Nenhuma das conversas que foi realizada para a recolha destas informações foi gravada ou tida com sujeitos que soubessem do tipo de trabalho que estávamos a levar a cabo. As informações foram obtidas no meio de conversas o mais informais possível para que não deixassem entrever nenhuma espécie de intencionalidade nas perguntas, recolhidas de memória e, depois, anotadas.

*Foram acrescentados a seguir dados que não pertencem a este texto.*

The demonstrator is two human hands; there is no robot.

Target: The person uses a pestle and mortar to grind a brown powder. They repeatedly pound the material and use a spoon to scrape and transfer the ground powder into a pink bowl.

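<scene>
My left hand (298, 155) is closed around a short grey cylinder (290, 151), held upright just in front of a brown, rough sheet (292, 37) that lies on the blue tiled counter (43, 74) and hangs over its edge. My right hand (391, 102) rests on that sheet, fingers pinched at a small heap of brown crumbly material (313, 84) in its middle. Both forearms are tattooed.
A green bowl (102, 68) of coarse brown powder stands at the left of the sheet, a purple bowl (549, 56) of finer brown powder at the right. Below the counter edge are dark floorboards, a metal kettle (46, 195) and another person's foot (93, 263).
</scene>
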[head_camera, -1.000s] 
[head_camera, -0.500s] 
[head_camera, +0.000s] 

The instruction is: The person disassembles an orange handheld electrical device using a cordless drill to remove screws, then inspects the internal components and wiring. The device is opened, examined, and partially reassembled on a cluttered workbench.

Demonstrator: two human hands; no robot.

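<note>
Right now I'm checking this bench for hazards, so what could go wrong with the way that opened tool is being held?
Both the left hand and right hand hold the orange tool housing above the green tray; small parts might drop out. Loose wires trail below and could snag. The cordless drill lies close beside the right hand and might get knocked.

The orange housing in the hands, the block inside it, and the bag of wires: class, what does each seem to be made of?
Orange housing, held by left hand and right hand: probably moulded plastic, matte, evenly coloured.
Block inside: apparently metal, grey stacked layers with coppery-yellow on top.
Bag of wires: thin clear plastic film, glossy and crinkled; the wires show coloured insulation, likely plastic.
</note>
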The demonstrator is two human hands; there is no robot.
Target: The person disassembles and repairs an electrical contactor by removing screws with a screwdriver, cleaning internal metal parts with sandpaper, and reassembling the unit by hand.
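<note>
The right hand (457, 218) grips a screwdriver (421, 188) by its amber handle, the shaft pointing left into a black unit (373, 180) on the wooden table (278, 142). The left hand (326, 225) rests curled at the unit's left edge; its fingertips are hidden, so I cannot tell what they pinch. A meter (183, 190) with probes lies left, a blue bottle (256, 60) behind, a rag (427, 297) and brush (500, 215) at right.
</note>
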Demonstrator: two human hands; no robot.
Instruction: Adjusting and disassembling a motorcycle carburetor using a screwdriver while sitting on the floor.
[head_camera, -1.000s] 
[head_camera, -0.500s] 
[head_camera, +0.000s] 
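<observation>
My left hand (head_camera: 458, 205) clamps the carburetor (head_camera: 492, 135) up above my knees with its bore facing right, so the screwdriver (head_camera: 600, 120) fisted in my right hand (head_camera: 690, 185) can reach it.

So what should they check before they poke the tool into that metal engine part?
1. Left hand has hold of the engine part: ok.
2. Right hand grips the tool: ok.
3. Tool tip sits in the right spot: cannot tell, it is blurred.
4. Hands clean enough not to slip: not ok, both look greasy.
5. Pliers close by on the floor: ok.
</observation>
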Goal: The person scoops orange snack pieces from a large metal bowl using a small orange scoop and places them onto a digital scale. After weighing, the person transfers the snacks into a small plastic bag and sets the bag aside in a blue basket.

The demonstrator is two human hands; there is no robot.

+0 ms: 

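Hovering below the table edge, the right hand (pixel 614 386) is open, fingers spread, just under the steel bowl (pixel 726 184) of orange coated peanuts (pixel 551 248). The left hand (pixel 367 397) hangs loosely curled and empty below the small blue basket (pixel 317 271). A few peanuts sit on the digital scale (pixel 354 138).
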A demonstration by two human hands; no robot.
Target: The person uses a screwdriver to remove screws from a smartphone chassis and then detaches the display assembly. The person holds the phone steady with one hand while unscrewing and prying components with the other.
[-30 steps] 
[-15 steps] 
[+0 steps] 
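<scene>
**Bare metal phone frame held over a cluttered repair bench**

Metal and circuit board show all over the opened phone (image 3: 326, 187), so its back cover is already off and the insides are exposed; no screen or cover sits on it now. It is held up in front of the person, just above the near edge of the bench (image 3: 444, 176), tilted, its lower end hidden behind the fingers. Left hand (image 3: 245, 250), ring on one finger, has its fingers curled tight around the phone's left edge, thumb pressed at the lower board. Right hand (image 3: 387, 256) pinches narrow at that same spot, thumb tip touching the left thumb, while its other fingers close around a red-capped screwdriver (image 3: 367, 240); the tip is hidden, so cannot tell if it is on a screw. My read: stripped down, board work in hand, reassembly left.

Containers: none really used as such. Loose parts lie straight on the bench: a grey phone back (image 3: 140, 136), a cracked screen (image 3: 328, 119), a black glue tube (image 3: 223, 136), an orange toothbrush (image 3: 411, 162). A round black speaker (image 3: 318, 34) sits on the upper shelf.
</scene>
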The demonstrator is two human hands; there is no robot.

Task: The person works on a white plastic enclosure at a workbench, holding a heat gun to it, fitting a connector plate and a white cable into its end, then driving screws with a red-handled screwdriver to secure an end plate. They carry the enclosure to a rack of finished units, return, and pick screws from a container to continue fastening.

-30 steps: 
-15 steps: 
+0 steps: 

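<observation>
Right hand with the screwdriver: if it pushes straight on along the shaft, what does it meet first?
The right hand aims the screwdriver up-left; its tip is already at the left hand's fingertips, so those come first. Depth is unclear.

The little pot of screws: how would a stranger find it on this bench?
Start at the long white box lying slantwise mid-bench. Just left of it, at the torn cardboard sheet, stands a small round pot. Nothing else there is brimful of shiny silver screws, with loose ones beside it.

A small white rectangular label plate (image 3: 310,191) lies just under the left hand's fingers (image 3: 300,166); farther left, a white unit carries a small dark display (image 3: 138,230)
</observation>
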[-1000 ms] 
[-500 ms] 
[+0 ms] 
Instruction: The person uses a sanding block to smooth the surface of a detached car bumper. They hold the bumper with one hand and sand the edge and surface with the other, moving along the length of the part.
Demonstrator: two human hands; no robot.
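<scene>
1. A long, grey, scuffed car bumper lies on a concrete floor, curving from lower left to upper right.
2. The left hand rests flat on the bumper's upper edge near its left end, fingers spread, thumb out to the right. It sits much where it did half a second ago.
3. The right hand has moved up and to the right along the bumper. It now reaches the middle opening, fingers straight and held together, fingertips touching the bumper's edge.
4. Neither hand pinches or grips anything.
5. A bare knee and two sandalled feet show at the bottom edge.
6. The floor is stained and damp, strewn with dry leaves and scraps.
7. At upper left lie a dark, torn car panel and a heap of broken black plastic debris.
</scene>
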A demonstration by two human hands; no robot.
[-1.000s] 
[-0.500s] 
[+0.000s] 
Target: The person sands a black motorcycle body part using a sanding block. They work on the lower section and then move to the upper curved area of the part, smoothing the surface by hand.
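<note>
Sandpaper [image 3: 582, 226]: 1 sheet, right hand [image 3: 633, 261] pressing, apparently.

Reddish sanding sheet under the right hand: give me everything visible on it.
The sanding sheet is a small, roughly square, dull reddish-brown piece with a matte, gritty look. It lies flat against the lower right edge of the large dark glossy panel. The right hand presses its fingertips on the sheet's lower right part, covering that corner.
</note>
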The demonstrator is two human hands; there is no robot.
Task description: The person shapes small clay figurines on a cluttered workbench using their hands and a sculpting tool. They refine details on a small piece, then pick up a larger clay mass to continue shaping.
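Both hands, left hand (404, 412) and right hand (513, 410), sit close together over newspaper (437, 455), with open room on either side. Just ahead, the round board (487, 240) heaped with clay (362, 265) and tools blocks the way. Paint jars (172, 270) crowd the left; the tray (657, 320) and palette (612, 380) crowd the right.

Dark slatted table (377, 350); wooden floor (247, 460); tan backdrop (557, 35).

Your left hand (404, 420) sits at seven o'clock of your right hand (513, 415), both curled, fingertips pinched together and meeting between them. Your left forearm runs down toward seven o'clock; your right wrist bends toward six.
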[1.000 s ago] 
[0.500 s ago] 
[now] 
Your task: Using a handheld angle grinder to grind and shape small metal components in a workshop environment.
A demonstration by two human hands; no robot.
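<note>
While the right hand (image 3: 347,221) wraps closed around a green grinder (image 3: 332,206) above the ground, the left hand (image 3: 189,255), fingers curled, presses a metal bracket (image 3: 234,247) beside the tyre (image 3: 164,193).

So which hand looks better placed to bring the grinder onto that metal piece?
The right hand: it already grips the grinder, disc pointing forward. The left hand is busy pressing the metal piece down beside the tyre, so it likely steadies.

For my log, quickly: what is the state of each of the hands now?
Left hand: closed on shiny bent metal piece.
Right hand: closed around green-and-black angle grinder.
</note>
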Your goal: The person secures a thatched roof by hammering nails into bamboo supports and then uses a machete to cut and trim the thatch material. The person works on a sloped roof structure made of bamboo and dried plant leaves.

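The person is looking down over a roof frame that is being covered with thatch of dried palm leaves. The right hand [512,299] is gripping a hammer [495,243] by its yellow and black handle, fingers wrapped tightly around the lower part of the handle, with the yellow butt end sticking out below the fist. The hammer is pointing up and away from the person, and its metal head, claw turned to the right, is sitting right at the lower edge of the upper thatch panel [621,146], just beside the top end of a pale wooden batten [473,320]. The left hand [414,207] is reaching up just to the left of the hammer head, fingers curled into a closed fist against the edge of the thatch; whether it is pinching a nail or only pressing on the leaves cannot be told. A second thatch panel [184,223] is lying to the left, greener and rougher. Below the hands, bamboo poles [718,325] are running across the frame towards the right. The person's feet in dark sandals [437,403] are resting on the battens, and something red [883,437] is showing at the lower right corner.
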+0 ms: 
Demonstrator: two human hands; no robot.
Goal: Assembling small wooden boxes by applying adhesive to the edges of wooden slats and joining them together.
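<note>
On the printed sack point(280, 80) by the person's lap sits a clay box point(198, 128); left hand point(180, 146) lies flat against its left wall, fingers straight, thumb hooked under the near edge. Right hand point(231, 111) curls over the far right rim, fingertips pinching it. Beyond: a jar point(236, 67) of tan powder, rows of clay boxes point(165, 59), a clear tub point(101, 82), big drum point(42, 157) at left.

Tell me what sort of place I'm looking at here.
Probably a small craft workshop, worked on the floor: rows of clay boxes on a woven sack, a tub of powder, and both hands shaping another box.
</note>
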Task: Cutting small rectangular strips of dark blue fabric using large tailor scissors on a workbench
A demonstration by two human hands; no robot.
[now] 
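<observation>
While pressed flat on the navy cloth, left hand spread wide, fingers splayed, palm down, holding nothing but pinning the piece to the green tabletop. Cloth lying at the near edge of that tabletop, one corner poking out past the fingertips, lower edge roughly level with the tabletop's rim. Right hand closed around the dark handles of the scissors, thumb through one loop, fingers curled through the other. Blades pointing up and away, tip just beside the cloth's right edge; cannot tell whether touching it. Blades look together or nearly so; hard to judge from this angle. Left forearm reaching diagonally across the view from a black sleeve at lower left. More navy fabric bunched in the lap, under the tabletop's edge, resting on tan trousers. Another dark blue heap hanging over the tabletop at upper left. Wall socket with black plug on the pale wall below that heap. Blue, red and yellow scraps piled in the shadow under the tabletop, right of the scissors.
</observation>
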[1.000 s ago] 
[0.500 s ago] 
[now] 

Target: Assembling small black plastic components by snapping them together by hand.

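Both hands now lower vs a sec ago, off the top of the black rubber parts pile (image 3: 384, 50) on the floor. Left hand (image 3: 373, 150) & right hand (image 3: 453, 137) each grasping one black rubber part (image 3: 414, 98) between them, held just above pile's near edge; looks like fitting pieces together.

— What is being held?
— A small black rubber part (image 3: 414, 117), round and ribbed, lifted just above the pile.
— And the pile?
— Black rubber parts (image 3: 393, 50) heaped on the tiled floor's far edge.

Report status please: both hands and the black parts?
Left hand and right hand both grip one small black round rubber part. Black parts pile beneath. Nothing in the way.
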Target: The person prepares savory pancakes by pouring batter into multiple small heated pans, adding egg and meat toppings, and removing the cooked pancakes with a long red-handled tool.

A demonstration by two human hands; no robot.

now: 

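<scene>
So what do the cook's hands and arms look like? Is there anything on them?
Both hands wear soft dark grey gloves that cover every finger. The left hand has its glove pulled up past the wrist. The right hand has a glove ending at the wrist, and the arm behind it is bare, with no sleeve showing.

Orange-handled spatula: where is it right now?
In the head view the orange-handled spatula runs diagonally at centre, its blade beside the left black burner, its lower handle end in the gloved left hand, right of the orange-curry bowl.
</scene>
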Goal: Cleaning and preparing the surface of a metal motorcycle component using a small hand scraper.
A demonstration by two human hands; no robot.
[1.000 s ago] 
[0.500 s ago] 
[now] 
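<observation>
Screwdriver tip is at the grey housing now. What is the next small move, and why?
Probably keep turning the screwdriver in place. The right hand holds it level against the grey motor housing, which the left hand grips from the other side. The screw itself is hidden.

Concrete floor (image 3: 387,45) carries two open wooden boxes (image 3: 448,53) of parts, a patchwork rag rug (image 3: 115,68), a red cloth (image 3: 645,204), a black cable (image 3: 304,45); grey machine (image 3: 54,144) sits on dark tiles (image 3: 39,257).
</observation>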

As informações que aproveitámos de alguns dos sujeitos que funcionaram como informantes, neste trabalho, foram espontaneamente expressas após gravação da instrução e antes de lhes ter sido explicado o âmbito da pesquisa. Nesses casos, "deixámo-los", apenas, falar. Devemos confessar, aqui, que foi precisamente com o gravador desligado que surgiram as mais interessantes observações sobre a temática do espaço urbano e da sua representação.

Também nós fomos criando expectativas que ao longo do trabalho se foram transformando em hipóteses.

De todas elas esperávamos poder desenvolver pelo menos duas e, através da análise das instruções de percurso que recolhêramos, saber se elas eram ou não confirmadas.

A primeira hipótese que colocávamos era a de que a verbalização da representação mental do espaço necessária à construção de uma instrução verbal de percurso manteria algumas das características das representações mentais individuais e/ou sociais. I. e. deveria ser possível detectar nas instruções verbais de percurso algumas das características estruturantes dos mapas mentais definidos por Kevin Lynch (1960) e das representações sociais propostas por Milgram (1984) e Pailhous (1984). Para além disso, as instruções de percurso deveriam ainda permitir detectar pistas para a confirmação da teoria das representações mentais proposta por Johnson-Laird (1982) deixando entrever, para além dos mapas mentais, outras formas de representação quer relacional quer proposicional que precederiam a sua formação.

A segunda hipótese recaía, já, sobre a estruturação linguística da própria instrução. Esta deveria permitir-nos encontrar a organização de uma deixis fictiva (ou "am phantasma" como Bühler (1934) a definia), através de um esquema marcadamente projectivo da representação espacial a que não seriam alheias as formas e meios disponíveis à percepção desse mesmo espaço (Gibson (1977) e Norberg-Schulz (1975)) e que só a estratégia de linearização detalhadamente analisada por Levelt (1981) e (1982.a.) permitiria actualizar.